4. Bee, J. S. et al. Impact of Time Out of Intended Storage and Freeze-thaw Rates on the Stability of Adeno-associated Virus 8 and 9: ‘Daisy Chain’ Stability of AAV8 and AAV9. J. Pharm. Sci. 000, 1–8 (2022).
5. Preston, K. B. & Randolph, T. W. Stability of lyophilized and spray dried vaccine formulations. Adv. Drug Deliv. Rev. 171, 50–61 (2021).

Acknowledgements: The authors have submitted a provisional patent related to this work. The patent application number is 63/456,720 (CU6185B).

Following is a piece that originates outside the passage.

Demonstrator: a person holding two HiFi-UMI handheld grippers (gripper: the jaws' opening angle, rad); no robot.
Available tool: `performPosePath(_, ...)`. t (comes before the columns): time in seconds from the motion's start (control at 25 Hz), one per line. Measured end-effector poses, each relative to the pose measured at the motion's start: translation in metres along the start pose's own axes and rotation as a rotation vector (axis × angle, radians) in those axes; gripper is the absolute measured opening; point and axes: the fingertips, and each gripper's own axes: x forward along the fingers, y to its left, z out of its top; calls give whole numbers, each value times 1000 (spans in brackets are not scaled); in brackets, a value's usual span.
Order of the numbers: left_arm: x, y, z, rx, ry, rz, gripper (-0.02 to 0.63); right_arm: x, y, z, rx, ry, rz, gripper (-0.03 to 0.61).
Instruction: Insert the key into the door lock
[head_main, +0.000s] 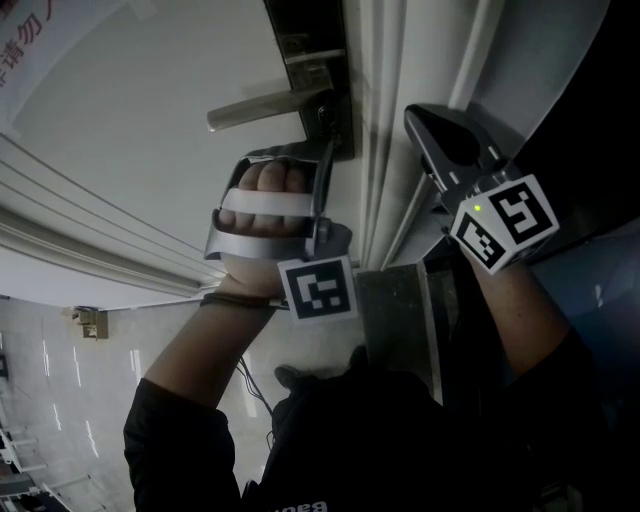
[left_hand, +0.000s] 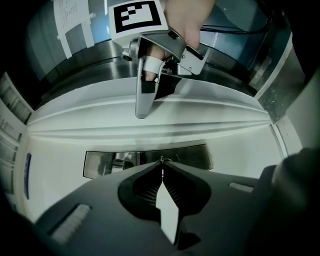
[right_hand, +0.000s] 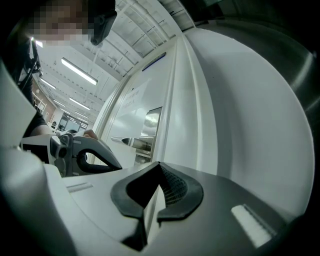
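Observation:
The dark metal lock plate (head_main: 315, 60) with its silver lever handle (head_main: 262, 104) sits on the white door. My left gripper (head_main: 328, 122) is shut, its tips right at the plate below the handle. In the left gripper view a small metal piece, seemingly the key (left_hand: 161, 160), pokes out from the shut left gripper (left_hand: 161, 165), touching the lock plate (left_hand: 192, 157). My right gripper (head_main: 422, 120) is shut on nothing and hangs beside the door frame, right of the lock. The right gripper view shows the right gripper (right_hand: 159, 167) empty, with the handle (right_hand: 129, 141) beyond.
White door frame mouldings (head_main: 385, 120) run between the two grippers. A paper notice (head_main: 40, 50) hangs on the door at the upper left. A grey metal sill (head_main: 395, 310) lies below the frame. The tiled floor (head_main: 60, 380) shows at lower left.

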Motion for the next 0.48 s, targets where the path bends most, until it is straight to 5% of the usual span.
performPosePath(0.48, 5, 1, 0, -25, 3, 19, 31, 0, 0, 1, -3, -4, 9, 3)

XRD spectra of spray-dried and lyophilized placebo samples and unprocessed trehalose. Unprocessed trehalose (n = 1 scan) is highly crystalline and shows agreement with the literature for characteristic peaks of trehalose dihydrate. Spray-dried (SD) placebo powder, using heated air at an inlet temperature (Tin) of 88 or 50 °C, and lyophilized placebo cakes (n = 2 – 4 scans) were highly amorphous.

Titer of BV in liquid formulations prior to drying (dark bluebars) and in reconstituted lyophilized or spray-dried formulations (lightblue bars). No loss of titer occurred during spray-drying BV at drying gas inlet temperatures of 88 °C (n = 7) or 50 °C (n = 3) or lyophilization (n = 3).

Log loss titers for BV during storage in liquid, spray-dried powders, and lyophilized cakes. BV was incubated at 4 °C (blue squares), 25 °C (green circles), 30 °C (orange triangles) or 40 °C (red diamonds) as supplied (viral stock, a), after formulation (b), after spray-drying at a Tin of 88 °C (c) or 50 °C (d), and after lyophilization (e). Spray-dried and lyophilized BV show enhanced storage stability at 25 °C and above compared to liquid stock and formulated BV (n = 3). nd = not determined due to titer below detection limit of assay.